■ Your instructions: Please output the records below word for word and omit the pictures.

■ Entries supplied:
►

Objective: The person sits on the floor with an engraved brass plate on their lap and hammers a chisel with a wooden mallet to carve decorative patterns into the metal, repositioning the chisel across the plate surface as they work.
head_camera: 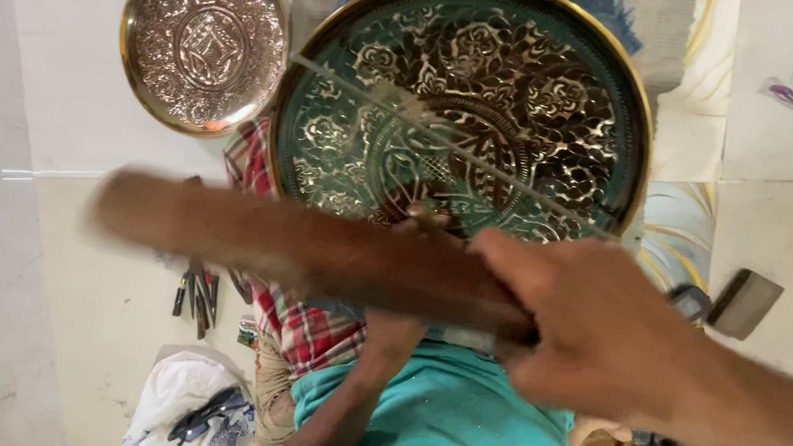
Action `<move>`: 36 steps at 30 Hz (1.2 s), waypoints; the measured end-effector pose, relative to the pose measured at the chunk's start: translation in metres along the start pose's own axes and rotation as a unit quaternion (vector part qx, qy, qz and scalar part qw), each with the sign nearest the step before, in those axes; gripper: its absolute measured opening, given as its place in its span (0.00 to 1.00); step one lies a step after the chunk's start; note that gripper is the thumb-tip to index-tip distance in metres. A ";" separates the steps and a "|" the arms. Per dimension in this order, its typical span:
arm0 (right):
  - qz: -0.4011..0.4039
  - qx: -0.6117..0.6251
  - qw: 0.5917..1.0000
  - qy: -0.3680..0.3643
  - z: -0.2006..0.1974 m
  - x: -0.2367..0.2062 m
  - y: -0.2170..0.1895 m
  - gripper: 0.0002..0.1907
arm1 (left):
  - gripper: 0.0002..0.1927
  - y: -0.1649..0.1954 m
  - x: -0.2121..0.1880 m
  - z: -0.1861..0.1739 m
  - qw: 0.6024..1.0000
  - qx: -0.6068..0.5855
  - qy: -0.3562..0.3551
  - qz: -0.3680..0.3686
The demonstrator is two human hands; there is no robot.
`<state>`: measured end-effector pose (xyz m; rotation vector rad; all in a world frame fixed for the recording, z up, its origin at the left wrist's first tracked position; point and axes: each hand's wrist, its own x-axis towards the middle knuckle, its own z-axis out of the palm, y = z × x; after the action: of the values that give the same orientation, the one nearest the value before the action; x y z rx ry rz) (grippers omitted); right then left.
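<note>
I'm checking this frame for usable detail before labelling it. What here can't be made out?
Head view:
- Wooden stick in the right hand: motion-blurred, end shape unclear.
- Left hand: fingers hidden behind the stick.
- Large engraved plate: lower rim covered by stick and hand.
- Small tools on the floor: too small to identify.

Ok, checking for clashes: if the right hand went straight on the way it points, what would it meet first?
Probably the left hand, just beyond the right hand under the blurred wooden stick it grips; depth is unclear, so it might pass above.
</note>
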<state>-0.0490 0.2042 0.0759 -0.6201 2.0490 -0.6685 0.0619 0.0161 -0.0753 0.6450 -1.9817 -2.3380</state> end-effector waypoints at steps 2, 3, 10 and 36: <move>-0.098 0.061 0.993 0.010 0.005 -0.002 -0.006 0.24 | 0.17 0.004 0.003 -0.004 0.990 -0.122 -0.048 -0.042; -0.175 0.076 0.981 0.038 0.008 -0.002 -0.007 0.24 | 0.17 0.007 0.005 -0.006 0.990 -0.117 -0.082 -0.021; -0.064 0.246 0.921 0.296 0.072 -0.008 0.018 0.20 | 0.26 0.045 0.032 -0.013 0.926 0.230 -0.247 0.168; 0.027 0.480 0.702 0.525 0.248 -0.027 0.090 0.16 | 0.26 0.078 0.074 0.002 0.646 0.396 -0.579 0.299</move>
<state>0.1591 0.2314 -0.0868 0.6193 2.1477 -2.2095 -0.0260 -0.0173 -0.0234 -1.7914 -2.8307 -1.2864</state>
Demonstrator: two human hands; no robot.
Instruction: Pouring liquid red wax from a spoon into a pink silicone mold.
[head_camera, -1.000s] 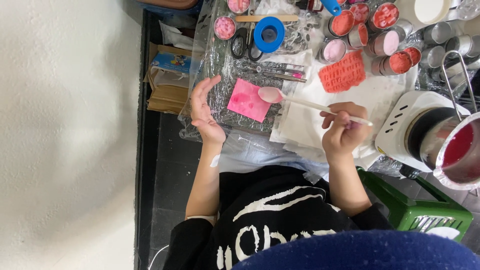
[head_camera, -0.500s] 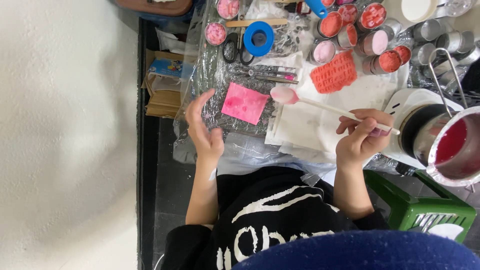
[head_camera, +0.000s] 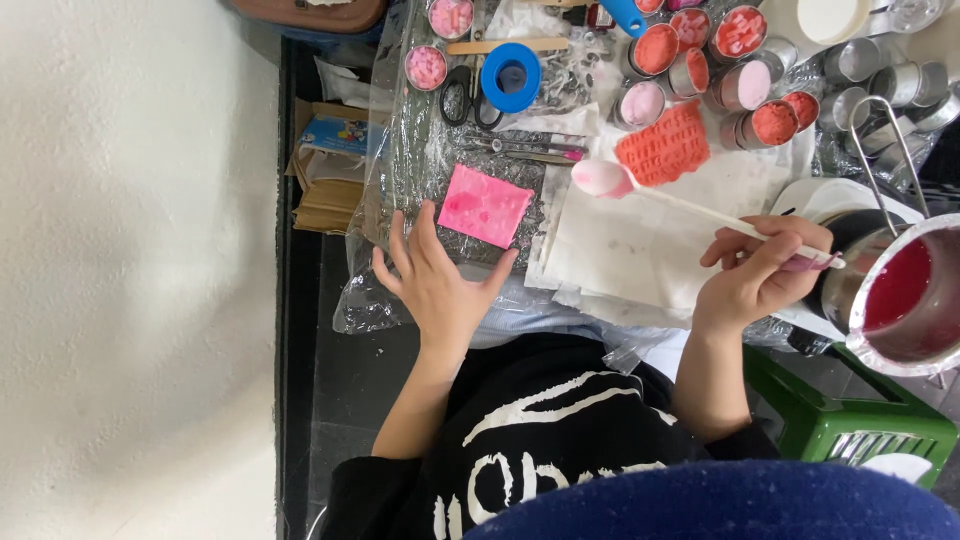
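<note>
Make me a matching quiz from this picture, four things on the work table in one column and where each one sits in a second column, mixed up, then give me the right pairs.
Things:
1. pink square slab
2. white spoon
3. blue tape roll
4. glass beaker of red liquid

Places:
A. at the far right edge of the view, beside the right hand
B. held in the right hand's fingers, its pink-coated bowl over the white paper
C. on the clear plastic sheet just beyond the left hand
D. far side of the table, next to the scissors

Pairs: 1-C, 2-B, 3-D, 4-A
</note>
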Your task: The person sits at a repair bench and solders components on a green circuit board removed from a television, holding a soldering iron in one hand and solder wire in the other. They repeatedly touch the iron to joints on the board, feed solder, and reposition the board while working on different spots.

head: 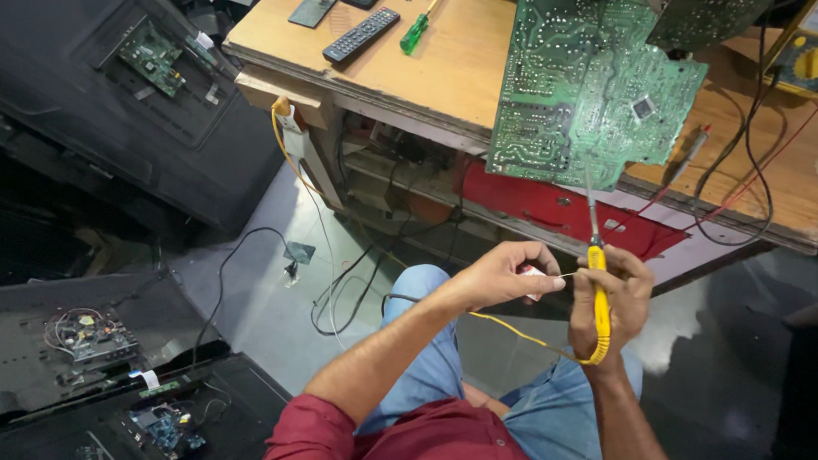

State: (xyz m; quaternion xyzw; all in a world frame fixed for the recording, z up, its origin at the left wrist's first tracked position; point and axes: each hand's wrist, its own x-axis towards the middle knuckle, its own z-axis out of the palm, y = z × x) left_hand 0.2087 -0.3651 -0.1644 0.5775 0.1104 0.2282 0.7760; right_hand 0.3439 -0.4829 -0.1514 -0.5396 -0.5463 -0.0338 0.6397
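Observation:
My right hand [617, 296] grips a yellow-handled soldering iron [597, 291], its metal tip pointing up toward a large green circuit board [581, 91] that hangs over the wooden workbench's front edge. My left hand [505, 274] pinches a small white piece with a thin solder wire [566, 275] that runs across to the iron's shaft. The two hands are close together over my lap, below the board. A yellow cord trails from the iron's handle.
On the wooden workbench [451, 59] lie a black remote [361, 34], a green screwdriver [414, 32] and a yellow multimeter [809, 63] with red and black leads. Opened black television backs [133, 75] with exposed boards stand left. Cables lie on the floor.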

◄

■ Exercise response:
Objective: The person sits on the floor with an engraved brass plate on their lap and hammers a chisel with a wooden mallet to carve decorative patterns into the metal, repositioning the chisel across the plate surface as they work.
head_camera: 
Action `<move>`: 36 steps at 30 Hz (1.2 s), waypoints; the measured end-effector pose, relative to the pose measured at the chunk's start: translation in metres along the start pose's own axes and rotation as a unit quaternion (vector part qx, qy, qz and scalar part qw), each with the sign nearest the step before, in those axes; gripper: its absolute measured opening, given as its place in its span (0.00 to 1.00); step one lies a step after the chunk's start; note that gripper is the thumb-tip to index-tip distance in metres. A ";" separates the steps and a "|" the arms. Per dimension in this order, its typical span:
arm0 (right):
  - qz: -0.4011..0.4039
  - qx: -0.6117..0.6251
  - qw: 0.5917..1.0000
  - qy: -0.3680..0.3643
  - z: -0.2006..0.1974 m
  - x: -0.2367..0.2062 m
  - y: -0.2170..0.1895 m
  - gripper: 0.0002..0.1907
arm1 (left):
  - gripper: 0.0002..0.1927
  - y: -0.1649..0.1954 m
  - x: -0.2121..0.1880 m
  - z: -0.1861..0.1739 m
  - qw: 0.6024..1.0000
  - qx: -0.6068..0.5855
  - qy: -0.3562..0.3551
  - qz: -0.3680..0.3686
The demonstrator is two human hands; there is no robot.
`<state>`: measured end-effector pose (xyz m; rotation vector rad; all in a world frame fixed for the recording, z up, its origin at the left wrist's first tracked position; point and axes: each hand's wrist, its own x-axis towards the middle knuckle, its own z-axis out of the palm, y = z × x; after the action: of the values that give the same orientation, the one nearest the value before the action; x y z rx ry rz) (grippers omitted); right then left.
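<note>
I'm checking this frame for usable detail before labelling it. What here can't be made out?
Head view:
- Wooden stick in the right hand: motion-blurred, end shape unclear.
- Left hand: fingers hidden behind the stick.
- Large engraved plate: lower rim covered by stick and hand.
- Small tools on the floor: too small to identify.

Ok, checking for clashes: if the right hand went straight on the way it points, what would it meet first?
Probably the left hand, just beyond the right hand under the blurred wooden stick it grips; depth is unclear, so it might pass above.
</note>
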<state>-0.0490 0.2042 0.0759 -0.6201 2.0490 -0.6685 0.0619 0.0161 -0.0753 0.6450 -1.9817 -2.3380</state> end-effector waypoints at steps 2, 3, 10 and 36: <move>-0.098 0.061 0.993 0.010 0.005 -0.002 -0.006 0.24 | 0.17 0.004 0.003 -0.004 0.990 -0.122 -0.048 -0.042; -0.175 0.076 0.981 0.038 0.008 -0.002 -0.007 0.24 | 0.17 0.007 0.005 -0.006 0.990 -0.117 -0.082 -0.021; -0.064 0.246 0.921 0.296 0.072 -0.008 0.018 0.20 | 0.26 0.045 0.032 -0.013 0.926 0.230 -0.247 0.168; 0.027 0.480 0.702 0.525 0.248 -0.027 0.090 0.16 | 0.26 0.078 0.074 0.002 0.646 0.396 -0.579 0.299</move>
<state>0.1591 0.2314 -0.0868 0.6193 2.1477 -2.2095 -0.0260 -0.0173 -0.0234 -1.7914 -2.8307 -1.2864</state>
Demonstrator: two human hands; no robot.
Instruction: Pouring liquid red wax from a spoon into a pink silicone mold.
[head_camera, -1.000s] 
[head_camera, -0.500s] 
[head_camera, +0.000s] 
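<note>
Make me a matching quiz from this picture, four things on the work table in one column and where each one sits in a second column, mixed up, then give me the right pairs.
Things:
1. pink square slab
2. white spoon
3. blue tape roll
4. glass beaker of red liquid

Places:
A. at the far right edge of the view, beside the right hand
B. held in the right hand's fingers, its pink-coated bowl over the white paper
C. on the clear plastic sheet just beyond the left hand
D. far side of the table, next to the scissors

Pairs: 1-C, 2-B, 3-D, 4-A
</note>
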Your task: The person sits at a repair bench and solders components on a green circuit board removed from a television, holding a soldering iron in one hand and solder wire in the other. They repeatedly touch the iron to joints on the board, feed solder, and reposition the board while working on different spots.

head: 

State: (xyz m; quaternion xyzw; all in a world frame fixed for the recording, z up, its origin at the left wrist's first tracked position; point and axes: each hand's wrist, its own x-axis towards the middle knuckle, its own z-axis out of the palm, y = z × x) left_hand 0.2087 -0.3651 -0.1644 0.5775 0.1104 0.2282 0.7760; right_hand 0.3439 -0.4829 -0.1514 -0.5396 -0.5463 -0.0338 0.6397
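Observation:
My right hand [617, 296] grips a yellow-handled soldering iron [597, 291], its metal tip pointing up toward a large green circuit board [581, 91] that hangs over the wooden workbench's front edge. My left hand [505, 274] pinches a small white piece with a thin solder wire [566, 275] that runs across to the iron's shaft. The two hands are close together over my lap, below the board. A yellow cord trails from the iron's handle.
On the wooden workbench [451, 59] lie a black remote [361, 34], a green screwdriver [414, 32] and a yellow multimeter [809, 63] with red and black leads. Opened black television backs [133, 75] with exposed boards stand left. Cables lie on the floor.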

The output is now complete.